Key Features of the New Elective Regime
Who Can Apply: The following entities may opt in for the regime starting from basis year 2024 (year of assessment 2025) and onwards:
- companies registered in Malta;
- bodies of persons that elect to be treated as a company or are deemed to be a company; and
- trusts electing to be taxed in the same way as companies.
Flat 15% Final Tax:
Tax is final, that is, it cannot be credited, set off against the tax liability of any individual or entity, or refunded to shareholders.

Exclusions:
The new elective regime does not apply to:
- Income already taxed under final withholding rules under any other provisions of the Income Tax Act,
- Dividends from profits not allocated to the Final Tax Account.
5-Year Lock-in Period:
Entities that opt in must remain in the regime for at least five yearswhich period shall start to run from the beginning of the first year of assessment from when the entity opted for such election. If they revert to the imputation system, they must stay there for another five consecutive years of assessment before re-electing.
Final Tax Account Allocation:
Profits taxed under this regime are allocated to the Final Tax Account.
Why This Matters ?
This introduction reflects Malta’s response to international tax reform pressures, especially in light of the OECD’s Pillar Two developments and the trend towards simplified, minimum taxation. Businesses can now choose between:
- Staying under the imputation system, whereby the 35% corporate tax paid is imputed to the shareholder and offset against their own tax liability, often followed by partial refunds to non-resident shareholders, reducing the effective tax burden, or
- Electing into the 15% final tax system, which may be more attractive for certain structures, especially those with international investors or presence.

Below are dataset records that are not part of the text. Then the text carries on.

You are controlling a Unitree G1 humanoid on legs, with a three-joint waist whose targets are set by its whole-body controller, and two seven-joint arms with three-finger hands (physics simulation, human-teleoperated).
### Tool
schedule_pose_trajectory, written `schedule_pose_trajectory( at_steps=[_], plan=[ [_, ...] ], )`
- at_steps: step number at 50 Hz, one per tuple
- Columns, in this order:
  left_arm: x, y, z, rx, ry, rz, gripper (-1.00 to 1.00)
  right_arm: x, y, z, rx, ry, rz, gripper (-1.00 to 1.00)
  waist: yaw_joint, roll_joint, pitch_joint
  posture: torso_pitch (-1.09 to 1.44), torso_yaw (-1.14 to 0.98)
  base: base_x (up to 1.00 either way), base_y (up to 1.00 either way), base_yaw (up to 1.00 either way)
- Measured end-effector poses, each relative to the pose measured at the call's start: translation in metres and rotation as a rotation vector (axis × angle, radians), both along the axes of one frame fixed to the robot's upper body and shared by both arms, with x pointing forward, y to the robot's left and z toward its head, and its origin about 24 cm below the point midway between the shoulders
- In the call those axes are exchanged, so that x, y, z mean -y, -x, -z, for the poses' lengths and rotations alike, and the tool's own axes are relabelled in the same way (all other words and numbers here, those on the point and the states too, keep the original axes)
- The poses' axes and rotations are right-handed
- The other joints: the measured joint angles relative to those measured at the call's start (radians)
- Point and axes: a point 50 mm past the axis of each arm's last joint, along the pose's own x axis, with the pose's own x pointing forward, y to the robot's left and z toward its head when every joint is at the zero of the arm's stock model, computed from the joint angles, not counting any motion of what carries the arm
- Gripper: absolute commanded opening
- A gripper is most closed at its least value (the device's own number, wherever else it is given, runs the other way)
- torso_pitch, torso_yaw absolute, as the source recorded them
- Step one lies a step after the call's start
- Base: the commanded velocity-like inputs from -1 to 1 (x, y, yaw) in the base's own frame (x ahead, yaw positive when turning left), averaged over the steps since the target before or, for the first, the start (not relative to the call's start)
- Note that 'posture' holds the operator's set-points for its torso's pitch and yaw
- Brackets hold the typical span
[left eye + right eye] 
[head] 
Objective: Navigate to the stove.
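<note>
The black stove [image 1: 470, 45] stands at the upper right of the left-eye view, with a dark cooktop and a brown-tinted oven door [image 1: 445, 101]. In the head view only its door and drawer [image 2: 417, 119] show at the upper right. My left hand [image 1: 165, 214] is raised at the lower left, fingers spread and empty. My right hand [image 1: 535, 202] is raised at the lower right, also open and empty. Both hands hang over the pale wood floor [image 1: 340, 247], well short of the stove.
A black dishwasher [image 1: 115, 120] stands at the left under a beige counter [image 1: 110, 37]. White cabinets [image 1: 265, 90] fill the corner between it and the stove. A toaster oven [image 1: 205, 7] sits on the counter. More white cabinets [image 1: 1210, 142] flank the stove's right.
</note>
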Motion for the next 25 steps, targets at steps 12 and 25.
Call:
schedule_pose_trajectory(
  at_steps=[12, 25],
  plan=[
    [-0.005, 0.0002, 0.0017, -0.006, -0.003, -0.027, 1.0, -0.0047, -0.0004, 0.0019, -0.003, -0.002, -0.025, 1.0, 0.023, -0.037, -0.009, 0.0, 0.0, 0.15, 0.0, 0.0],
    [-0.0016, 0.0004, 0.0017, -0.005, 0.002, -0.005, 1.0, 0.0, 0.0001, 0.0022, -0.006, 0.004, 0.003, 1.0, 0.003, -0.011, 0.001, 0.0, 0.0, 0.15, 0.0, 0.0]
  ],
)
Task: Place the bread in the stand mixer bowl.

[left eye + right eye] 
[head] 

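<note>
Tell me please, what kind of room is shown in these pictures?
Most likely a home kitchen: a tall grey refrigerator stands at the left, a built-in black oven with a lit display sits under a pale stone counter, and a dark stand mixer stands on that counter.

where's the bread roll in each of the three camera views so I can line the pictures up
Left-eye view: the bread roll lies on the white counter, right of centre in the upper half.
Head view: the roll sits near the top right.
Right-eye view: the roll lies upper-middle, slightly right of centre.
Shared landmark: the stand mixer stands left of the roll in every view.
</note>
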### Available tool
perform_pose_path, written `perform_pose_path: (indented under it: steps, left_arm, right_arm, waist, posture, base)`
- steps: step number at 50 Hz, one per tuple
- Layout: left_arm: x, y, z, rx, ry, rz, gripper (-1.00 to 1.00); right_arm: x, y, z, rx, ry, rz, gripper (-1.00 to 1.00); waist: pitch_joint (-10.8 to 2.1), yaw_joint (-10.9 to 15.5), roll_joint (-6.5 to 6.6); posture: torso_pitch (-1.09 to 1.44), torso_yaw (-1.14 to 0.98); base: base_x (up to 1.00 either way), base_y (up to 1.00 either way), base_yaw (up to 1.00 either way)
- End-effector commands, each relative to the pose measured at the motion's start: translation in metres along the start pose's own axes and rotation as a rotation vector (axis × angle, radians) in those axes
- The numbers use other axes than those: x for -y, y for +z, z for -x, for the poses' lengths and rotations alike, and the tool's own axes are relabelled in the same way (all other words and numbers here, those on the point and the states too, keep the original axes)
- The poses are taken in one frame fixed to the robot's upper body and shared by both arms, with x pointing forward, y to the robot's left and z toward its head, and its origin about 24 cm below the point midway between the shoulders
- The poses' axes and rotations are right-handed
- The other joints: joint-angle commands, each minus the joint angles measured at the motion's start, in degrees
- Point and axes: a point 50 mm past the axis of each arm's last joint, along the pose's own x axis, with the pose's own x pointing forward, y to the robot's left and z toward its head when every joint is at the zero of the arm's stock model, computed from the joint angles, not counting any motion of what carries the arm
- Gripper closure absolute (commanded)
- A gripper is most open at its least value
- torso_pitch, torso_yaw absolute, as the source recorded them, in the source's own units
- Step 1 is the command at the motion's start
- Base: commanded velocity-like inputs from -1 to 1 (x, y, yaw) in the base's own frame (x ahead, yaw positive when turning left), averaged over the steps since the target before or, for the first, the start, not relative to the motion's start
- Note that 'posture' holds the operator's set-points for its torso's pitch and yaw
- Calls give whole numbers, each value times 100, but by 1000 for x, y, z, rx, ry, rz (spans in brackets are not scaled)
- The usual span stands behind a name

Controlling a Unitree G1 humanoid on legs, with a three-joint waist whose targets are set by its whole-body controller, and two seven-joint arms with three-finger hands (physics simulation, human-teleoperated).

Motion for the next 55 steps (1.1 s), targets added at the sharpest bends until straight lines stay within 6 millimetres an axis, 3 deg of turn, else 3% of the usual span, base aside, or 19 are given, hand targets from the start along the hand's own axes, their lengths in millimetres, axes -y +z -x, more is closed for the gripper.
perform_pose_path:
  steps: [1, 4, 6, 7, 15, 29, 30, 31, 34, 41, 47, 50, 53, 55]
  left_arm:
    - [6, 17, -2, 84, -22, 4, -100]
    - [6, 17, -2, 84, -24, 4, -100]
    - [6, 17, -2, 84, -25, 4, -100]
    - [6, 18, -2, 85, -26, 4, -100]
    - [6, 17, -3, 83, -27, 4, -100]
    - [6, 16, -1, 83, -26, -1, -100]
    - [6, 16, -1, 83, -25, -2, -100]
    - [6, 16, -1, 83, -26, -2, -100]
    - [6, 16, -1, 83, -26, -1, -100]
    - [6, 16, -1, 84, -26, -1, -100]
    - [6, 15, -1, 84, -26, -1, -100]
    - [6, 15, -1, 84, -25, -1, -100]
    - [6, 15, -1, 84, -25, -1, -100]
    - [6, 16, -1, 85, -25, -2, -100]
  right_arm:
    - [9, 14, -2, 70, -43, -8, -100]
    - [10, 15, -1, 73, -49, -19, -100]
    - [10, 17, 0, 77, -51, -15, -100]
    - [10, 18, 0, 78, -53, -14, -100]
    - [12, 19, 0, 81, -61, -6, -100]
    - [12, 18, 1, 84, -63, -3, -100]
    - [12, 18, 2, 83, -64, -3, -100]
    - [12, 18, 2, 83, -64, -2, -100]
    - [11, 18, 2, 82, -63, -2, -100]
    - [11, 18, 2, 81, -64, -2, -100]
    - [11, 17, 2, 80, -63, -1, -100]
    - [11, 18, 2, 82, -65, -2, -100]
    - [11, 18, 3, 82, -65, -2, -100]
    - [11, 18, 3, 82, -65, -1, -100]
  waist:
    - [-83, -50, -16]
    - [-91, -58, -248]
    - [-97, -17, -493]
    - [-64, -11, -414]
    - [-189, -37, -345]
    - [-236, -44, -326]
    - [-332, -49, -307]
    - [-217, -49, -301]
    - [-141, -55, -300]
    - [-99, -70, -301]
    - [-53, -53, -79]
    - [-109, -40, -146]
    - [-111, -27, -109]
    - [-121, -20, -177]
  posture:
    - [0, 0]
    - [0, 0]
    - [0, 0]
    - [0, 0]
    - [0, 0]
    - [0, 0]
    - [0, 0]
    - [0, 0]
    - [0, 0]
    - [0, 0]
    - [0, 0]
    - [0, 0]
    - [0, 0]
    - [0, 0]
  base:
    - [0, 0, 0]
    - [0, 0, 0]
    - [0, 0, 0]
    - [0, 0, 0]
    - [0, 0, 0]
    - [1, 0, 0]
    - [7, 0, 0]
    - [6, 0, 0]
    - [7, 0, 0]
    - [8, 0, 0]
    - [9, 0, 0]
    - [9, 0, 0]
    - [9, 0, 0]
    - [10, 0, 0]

While this dual system provides greater flexibility and aligns with global minimum tax expectations, it does not equate to full implementation of the OECD’s Pillar Two framework.
Strategic Considerations
The new regime may simplify tax reporting and improve international alignment, but it comes with limitations, including the inability to benefit from refunds and a five-year commitment. Entities should carefully assess the potential impact on their effective tax rate, distribution strategy, and, where applicable, their group tax position before opting into the 15% final tax regime.